> [Task]: Single out the lines of the material that contain "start" and copy them.

> [Stored data]:
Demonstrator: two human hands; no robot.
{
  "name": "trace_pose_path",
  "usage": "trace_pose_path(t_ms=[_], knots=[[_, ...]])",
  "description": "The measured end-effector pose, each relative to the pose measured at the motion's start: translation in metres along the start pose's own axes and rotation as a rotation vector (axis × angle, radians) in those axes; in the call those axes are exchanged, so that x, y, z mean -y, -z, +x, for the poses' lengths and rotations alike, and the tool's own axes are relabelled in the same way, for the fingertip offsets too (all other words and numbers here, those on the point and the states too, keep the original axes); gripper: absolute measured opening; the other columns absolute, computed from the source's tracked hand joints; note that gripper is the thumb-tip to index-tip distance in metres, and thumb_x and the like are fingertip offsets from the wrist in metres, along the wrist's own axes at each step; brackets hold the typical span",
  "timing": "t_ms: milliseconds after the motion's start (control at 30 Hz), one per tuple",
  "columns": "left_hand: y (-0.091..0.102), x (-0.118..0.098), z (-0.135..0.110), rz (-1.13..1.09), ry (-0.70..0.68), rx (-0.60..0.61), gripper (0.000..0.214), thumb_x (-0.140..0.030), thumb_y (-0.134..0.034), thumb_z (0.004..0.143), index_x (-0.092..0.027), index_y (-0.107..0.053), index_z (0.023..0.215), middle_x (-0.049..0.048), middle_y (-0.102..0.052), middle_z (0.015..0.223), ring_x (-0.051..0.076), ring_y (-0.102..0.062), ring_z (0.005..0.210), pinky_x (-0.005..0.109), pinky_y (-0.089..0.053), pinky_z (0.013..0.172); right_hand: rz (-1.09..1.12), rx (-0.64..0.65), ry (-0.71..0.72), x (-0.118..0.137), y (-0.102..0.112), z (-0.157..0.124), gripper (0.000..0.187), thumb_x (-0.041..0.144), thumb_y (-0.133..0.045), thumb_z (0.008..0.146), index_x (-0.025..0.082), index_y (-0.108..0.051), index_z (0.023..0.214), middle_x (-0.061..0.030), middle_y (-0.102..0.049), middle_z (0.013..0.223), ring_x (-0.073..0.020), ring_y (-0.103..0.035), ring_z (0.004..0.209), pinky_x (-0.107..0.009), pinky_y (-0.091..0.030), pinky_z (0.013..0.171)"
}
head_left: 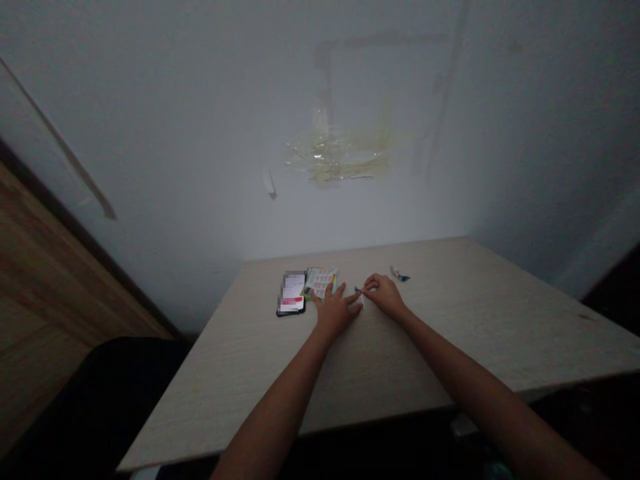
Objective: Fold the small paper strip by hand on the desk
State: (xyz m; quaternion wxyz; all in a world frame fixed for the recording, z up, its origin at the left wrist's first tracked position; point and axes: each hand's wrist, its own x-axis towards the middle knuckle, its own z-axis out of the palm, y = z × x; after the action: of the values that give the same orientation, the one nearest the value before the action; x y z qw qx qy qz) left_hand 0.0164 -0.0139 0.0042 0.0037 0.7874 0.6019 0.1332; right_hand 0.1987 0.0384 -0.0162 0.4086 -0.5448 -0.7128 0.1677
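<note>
My left hand [334, 311] lies flat with its fingers spread. Some of its fingertips reach the lower edge of a printed, colourful leaflet [321, 278], while the others press by a small white slip [361, 301]. Just to the right, my right hand [383, 291] is closed in a pinch on a tiny dark blue and red piece [358, 291], too small to name. That piece is at the top of the white slip; whether they are joined I cannot tell. A phone [291, 293] with a lit screen rests left of the leaflet.
A small crumpled wrapper [399, 273] lies beyond my right hand on the pale wooden table [260, 373]. The table's far edge meets a grey wall [200, 133] with peeling clear tape [345, 157]. A black chair-like shape [115, 387] stands at the left.
</note>
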Motion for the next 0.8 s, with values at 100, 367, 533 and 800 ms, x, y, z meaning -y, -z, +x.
trace_pose_path(t_ms=[100, 367, 533, 800], knots=[[-0.0015, -0.0006, -0.0009, -0.004, 0.0, -0.009, 0.041, -0.06, -0.046, 0.089, -0.055, -0.052, 0.129, -0.0023, -0.044, 0.15, 0.038, -0.022, 0.143, 0.079, 0.0, 0.104, 0.046, 0.012, -0.006, -0.0014, 0.0003, -0.0001, 0.013, 0.026, -0.069, 0.072, 0.021, -0.064, 0.083, -0.0021, -0.074, 0.079, -0.0202, -0.068, 0.084, -0.032, -0.045, 0.081], [-0.0017, -0.0012, 0.0003, -0.025, 0.007, -0.084, 0.039, -0.057, -0.052, 0.087, -0.051, -0.058, 0.125, 0.0002, -0.047, 0.146, 0.037, -0.025, 0.141, 0.079, 0.001, 0.104, 0.053, 0.009, 0.024, -0.002, 0.0015, -0.0017, 0.013, 0.029, -0.069, 0.073, 0.022, -0.063, 0.081, -0.0022, -0.074, 0.079, -0.0209, -0.068, 0.083, -0.032, -0.046, 0.081], [0.0008, 0.0012, 0.0015, -0.055, 0.041, -0.066, 0.03, -0.051, -0.053, 0.088, -0.052, -0.064, 0.117, -0.0012, -0.049, 0.144, 0.035, -0.027, 0.139, 0.079, -0.002, 0.104, 0.025, 0.004, 0.044, -0.0013, 0.0032, -0.003, 0.013, 0.031, -0.069, 0.073, 0.022, -0.062, 0.081, -0.0028, -0.074, 0.079, -0.0228, -0.066, 0.088, -0.034, -0.044, 0.084], [0.0031, -0.0007, 0.0066, -0.115, 0.108, -0.063, 0.03, -0.061, -0.053, 0.086, -0.049, -0.07, 0.106, -0.001, -0.05, 0.144, 0.036, -0.025, 0.141, 0.078, -0.001, 0.105, 0.025, 0.005, 0.054, 0.0006, 0.0049, -0.007, 0.014, 0.029, -0.069, 0.072, 0.022, -0.062, 0.082, -0.0027, -0.074, 0.08, -0.0229, -0.065, 0.089, -0.034, -0.043, 0.085]])
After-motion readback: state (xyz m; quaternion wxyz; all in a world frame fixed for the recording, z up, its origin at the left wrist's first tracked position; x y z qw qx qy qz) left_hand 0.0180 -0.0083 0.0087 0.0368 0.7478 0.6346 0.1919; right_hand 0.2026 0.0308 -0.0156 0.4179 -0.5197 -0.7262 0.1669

> [Output]:
  "description": "The measured end-effector pose, each relative to the pose measured at the motion's start: translation in metres along the start pose's own axes and rotation as a rotation vector (axis × angle, radians) in those axes; in the call those axes are exchanged, so that x, y, z mean -y, -z, +x, for the poses' lengths and rotations alike, and the tool's own axes are relabelled in the same way, for the fingertip offsets too (all other words and numbers here, those on the point and the states too, keep the original axes); gripper: absolute measured opening; the other columns absolute, computed from the source's tracked hand joints; note that gripper is the thumb-tip to index-tip distance in metres, and thumb_x and the like are fingertip offsets from the wrist in metres, along the wrist's own axes at each step; brackets hold the typical span",
  "timing": "t_ms: milliseconds after the motion's start (control at 30 Hz), one per tuple",

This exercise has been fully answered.